‘American Idol’ recap: Hollywood thins the herd


I suppose it’s saying something about an episode of “American Idol” when the highlight of the whole thing may have been watching Ryan Seacrest do a few pushups without realizing the camera was on.

OK, maybe that wasn’t the highlight, but the point is, excitement was in short supply on Wednesday night’s Hollywood elimination round. Yeah. Yawn.

The “first night” of Hollywood Week (which actually spanned at least two days, enough time for Jennifer Lopez to trade a soft, attractive outfit to an outlandish one and for some of the contestants to wander near a One Direction sound check and freak out) was a businesslike affair in which we saw a quick thinning of the herd. Each of the 190 singers who’d received golden tickets lined up onstage in groups of 10, stepped forward individually to sing for the judges, and then either was either waved through to the coveted/dreaded group round or sent home shy of it. Half would be sent home.


Those whom the judges deemed worthy of sticking around included …

Jordan Sasser, the guy who’d auditioned in Atlanta with his wife -- and made it to Hollywood when she did not.

Dalton Rapattoni, the guy who made “The Phantom of the Opera” sound like a singer-songwriter hit during auditions, and his apparent former rival, green-haired band frontwoman Jaci Butler. (They’ve known each other since they were 11 and once faced off during a battle of the bands, we learned Wednesday night; she won.)

Endearing Brooklynite Jenn Blosil (fun fact: Her brother calls her “J.Blo”), adorable Thomas Stringfellow and appealing Olivia Rox (whose father is professional jazz saxophonist Warren Hill).

Lush-voiced Jessica Cabral and Sonika Vaid, whom Harry Connick Jr. called a potential winner during her audition, but not Melanie Tierce, whom Connick had also initially adored (so much that he walked out during her audition).

Fabulous-haired mom (of what really must be among the cutest 10-month-old daughters ever to grace our TV screens) La’Porsha Renae.

JLo fans Daniel Farmer and Manny Torres, but not, alas, Harrison Cohen, the 17-year-old New Yorker with the “foxy grandpa,” who had wisely, yet futilely advised young Harrison to be “sincere” and “energetic.”

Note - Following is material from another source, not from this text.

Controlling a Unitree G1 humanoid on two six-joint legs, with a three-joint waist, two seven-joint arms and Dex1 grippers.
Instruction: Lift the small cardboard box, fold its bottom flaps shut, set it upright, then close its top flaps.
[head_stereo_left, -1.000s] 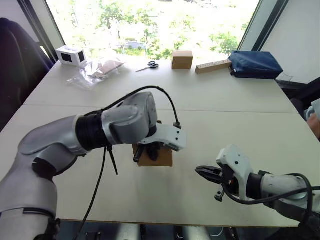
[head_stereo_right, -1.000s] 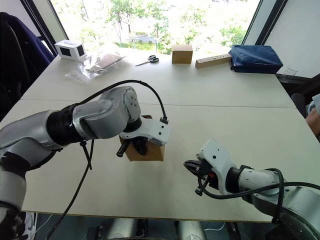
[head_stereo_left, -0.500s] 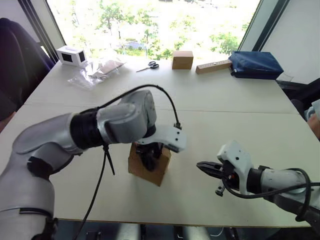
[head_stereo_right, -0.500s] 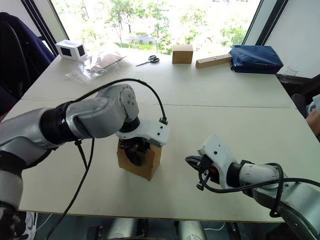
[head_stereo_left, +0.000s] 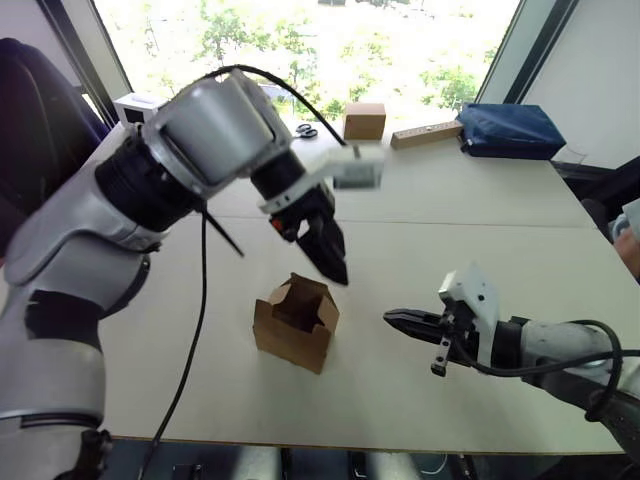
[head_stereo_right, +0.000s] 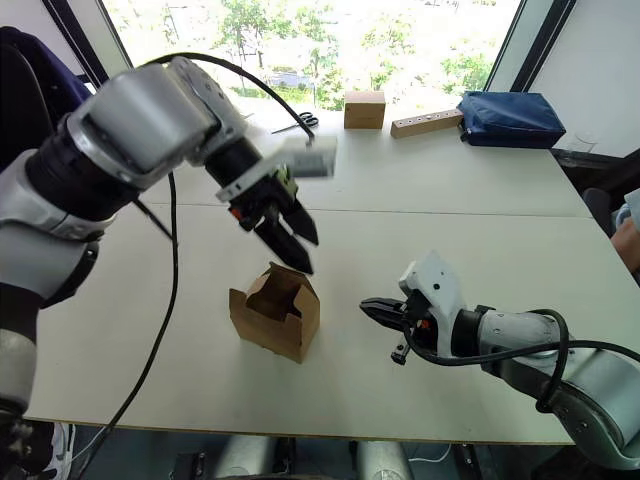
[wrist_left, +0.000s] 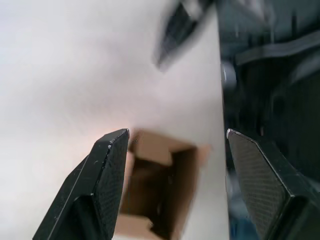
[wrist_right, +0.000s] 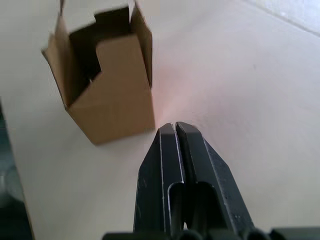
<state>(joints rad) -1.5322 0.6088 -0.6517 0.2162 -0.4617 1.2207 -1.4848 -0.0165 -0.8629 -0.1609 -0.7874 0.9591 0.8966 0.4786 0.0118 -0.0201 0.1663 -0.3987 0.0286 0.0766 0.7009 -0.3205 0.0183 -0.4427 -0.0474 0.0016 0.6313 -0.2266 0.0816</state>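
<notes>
The small cardboard box (head_stereo_left: 295, 325) stands upright on the white table (head_stereo_left: 480, 210), free of both grippers. Its top flaps (wrist_right: 142, 35) stand up around the open mouth. The bottom flaps are hidden underneath it. My left gripper (wrist_left: 177, 132) hangs open a short way above the box, fingers (head_stereo_left: 330, 258) pointing down at it with nothing between them. My right gripper (head_stereo_left: 392, 317) is shut and empty, low over the table just right of the box, its tip (wrist_right: 175, 126) aimed at the box's side wall.
Along the far edge lie a brown cardboard block (head_stereo_left: 364, 119), a wooden bar (head_stereo_left: 427, 132), a blue bag (head_stereo_left: 510, 128), scissors (head_stereo_left: 305, 129) and a white box with a dark window (head_stereo_left: 130, 103). A person's arm (head_stereo_left: 630, 225) shows at the right edge.
My left gripper has opened, let go of the box and risen above it. The box has gone from tilted to standing upright. My right gripper has edged a little toward the box.
</notes>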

Cute Lee Jean, whose “Idol” run has been inspired by his late older brother, and “The Voice” veteran Shelbie Z; not cancer survivor Melanie Huber.

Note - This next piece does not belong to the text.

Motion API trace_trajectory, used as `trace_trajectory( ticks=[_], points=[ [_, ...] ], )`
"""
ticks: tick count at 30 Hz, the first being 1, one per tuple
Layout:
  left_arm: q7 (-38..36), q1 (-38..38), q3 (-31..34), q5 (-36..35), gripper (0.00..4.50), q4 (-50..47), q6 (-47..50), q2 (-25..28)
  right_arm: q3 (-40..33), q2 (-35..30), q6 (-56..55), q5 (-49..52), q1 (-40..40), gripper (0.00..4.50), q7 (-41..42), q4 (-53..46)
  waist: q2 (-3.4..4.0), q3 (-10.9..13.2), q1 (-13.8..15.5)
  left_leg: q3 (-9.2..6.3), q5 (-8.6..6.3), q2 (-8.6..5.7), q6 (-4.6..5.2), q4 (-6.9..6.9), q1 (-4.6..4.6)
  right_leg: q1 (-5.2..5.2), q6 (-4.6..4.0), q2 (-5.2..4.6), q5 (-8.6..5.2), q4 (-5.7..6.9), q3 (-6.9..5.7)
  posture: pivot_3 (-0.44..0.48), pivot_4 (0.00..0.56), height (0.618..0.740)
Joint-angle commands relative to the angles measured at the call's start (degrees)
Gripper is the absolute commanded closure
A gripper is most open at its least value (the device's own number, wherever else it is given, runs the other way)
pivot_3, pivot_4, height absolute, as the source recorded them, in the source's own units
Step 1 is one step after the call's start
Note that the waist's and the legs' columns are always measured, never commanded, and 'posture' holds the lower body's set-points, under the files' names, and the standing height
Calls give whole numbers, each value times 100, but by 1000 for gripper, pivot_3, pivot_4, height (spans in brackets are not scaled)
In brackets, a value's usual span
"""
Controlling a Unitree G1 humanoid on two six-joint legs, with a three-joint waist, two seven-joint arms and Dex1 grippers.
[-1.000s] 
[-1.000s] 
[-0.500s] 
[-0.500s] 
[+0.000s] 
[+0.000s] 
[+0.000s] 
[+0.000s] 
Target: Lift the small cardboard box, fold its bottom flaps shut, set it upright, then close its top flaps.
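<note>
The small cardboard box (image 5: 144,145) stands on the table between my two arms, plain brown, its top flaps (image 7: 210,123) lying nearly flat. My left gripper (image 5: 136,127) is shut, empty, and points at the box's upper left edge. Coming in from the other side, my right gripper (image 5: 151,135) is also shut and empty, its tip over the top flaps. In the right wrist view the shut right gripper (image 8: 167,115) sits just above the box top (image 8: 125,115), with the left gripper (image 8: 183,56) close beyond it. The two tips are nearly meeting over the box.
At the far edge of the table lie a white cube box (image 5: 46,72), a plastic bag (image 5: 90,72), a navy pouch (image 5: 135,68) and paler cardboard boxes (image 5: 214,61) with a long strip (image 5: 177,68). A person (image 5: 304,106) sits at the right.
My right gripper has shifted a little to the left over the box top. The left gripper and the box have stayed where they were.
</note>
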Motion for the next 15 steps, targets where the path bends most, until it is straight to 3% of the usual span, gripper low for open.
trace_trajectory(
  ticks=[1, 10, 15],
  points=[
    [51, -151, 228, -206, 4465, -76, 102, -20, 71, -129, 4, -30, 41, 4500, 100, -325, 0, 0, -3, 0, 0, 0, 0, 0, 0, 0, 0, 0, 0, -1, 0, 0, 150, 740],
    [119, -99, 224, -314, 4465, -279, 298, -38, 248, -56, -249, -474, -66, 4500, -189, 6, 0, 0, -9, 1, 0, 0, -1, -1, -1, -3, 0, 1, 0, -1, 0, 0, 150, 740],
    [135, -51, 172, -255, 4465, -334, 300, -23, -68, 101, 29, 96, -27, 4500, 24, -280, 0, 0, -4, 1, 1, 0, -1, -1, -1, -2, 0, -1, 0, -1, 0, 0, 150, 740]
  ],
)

Off-the-grid-living cello player Jeneve Rose Mitchell, who had never been on a plane with “three seats on each side” before; Gianna Isabella, who called her former pop star mom, Brenda K. Starr, her “momager,” “hair stylist,” “clothing stylist,” “makeup stylist” and “pain in the butt” (motherhood, a thankless task); and Tristan McIntosh, whose military mom had come in to surprise her during auditions.

Big-time, lifelong “American Idol” fan Michelle Marie, but not big-time, lifelong “American Idol” fan Kyrsti Jewel. Button-cute Marie was psyched. Jewel and her even-more-“Idol”-obsessed parents (“Fifteen years we’ve waited for this, honey, 15 years,” her father told his wife before their daughter took her turn onstage) were crushed. It didn’t help that the bad news arrived on her 16th birthday.

Other contestants whose auditions had seen airtime who were sent home in Hollywood: Kerry Courtney, Brook Sample, Usen Isong (the “background actor”), Reanna Molinaro (who’d been compelled to handcuff Connick), Ethan Kuntz, Jake Dillon.

Trent Harmon made it through, even though he had just been diagnosed with “full-blown mono.”

Miranda “Poh” Scott advanced by singing a song dedicated to her sister, “Shi,” who’d competed on “Idol” with moderate success last season.

Returnee Emily Brooke, who’d made it to last season’s top 48 before being cut, also made it through.

There you go. On to the group rounds, where we will likely see poor Trent Harmon freak out his fellow contestants with his fever sweats and shivers.

“I guess I’ll have to practice from afar,” he said. Good idea.